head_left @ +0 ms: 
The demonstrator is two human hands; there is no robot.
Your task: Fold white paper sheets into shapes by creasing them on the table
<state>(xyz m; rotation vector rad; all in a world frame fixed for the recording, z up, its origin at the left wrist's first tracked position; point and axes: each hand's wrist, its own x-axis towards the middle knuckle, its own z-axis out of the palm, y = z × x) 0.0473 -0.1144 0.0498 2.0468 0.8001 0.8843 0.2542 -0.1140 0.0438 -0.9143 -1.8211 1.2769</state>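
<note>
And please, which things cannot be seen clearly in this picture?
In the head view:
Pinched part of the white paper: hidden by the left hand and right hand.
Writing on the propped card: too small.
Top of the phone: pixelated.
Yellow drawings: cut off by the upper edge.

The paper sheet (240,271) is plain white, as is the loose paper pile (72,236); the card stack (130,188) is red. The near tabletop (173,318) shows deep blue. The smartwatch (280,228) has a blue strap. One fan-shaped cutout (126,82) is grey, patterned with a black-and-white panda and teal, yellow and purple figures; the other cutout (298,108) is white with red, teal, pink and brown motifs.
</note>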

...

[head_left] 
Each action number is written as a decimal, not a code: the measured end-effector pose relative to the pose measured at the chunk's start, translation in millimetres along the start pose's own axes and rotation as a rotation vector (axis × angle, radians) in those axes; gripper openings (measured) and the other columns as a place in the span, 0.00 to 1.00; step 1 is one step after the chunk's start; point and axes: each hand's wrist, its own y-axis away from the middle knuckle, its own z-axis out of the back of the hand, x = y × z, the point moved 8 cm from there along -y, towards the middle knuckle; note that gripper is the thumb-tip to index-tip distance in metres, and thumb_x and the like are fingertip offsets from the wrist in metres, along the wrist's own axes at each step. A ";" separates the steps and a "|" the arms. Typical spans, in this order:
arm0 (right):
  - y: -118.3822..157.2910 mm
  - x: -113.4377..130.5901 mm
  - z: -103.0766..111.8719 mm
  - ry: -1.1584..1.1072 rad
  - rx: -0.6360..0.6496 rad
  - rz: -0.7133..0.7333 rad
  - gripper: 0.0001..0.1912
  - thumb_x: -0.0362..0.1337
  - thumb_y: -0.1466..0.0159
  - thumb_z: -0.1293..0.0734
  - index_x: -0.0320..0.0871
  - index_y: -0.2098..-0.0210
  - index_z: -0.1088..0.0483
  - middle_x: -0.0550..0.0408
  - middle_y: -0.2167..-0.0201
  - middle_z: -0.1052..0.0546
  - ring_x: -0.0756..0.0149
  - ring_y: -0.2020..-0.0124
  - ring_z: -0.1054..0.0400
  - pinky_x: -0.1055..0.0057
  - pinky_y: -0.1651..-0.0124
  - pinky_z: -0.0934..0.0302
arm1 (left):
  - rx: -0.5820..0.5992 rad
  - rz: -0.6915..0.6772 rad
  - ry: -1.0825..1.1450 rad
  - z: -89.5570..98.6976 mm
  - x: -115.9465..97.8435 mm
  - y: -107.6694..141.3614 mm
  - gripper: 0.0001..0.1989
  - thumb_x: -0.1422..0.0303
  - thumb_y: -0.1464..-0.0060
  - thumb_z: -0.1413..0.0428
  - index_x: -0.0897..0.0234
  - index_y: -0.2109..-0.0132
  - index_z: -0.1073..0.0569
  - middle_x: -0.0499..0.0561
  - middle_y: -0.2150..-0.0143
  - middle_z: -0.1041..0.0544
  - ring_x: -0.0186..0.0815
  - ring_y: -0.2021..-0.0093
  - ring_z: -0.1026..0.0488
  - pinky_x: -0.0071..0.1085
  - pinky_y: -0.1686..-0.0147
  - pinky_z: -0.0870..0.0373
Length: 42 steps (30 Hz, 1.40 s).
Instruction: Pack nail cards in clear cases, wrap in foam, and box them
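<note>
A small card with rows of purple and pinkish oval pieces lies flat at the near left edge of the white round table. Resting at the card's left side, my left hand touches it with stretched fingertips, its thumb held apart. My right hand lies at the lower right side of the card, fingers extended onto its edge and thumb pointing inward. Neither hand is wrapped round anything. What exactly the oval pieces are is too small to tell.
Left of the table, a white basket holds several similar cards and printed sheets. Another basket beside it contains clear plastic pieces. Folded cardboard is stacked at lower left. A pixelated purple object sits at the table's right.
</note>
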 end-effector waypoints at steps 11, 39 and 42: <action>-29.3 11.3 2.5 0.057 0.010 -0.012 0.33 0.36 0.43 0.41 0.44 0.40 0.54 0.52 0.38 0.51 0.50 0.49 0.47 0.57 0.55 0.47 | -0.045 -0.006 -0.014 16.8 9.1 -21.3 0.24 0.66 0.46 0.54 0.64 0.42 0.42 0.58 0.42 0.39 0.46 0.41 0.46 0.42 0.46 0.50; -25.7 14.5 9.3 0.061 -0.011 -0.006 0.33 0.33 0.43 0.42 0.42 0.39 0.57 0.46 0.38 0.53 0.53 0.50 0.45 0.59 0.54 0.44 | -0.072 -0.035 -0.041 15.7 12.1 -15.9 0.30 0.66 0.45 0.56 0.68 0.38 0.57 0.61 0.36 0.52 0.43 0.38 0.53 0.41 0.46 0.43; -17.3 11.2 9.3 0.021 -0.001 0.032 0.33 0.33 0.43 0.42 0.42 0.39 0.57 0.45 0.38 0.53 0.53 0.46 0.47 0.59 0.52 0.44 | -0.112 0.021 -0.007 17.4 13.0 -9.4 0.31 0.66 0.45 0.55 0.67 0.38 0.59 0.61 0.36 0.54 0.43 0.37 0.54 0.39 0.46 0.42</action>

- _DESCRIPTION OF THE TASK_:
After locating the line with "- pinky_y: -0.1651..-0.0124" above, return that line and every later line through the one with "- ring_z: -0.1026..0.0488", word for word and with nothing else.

- _ANSWER AREA_:
  - pinky_y: -0.1651..-0.0124
  - pinky_z: -0.0934..0.0302
arm1 (left):
  - rx: -0.5820..0.5992 rad
  - rz: -0.6915..0.6772 rad
  - ry: -1.0825..1.1450 rad
  - z: -89.5570..98.6976 mm
  - x: -115.9465..97.8435 mm
  - y: -107.6694..141.3614 mm
  - gripper: 0.0001..0.1989
  - thumb_x: -0.1422..0.0303
  - thumb_y: -0.1464..-0.0060
  - thumb_z: -0.1413..0.0428
  - index_x: -0.0897..0.0234
  - index_y: -0.2109..-0.0132
  - index_z: -0.1073..0.0569
  - middle_x: -0.0499..0.0561
  - middle_y: -0.2150..-0.0143
  - middle_z: -0.1041..0.0544
  - ring_x: -0.0186..0.0815
  - ring_y: -0.2021..-0.0093
  - ring_z: -0.1026..0.0488

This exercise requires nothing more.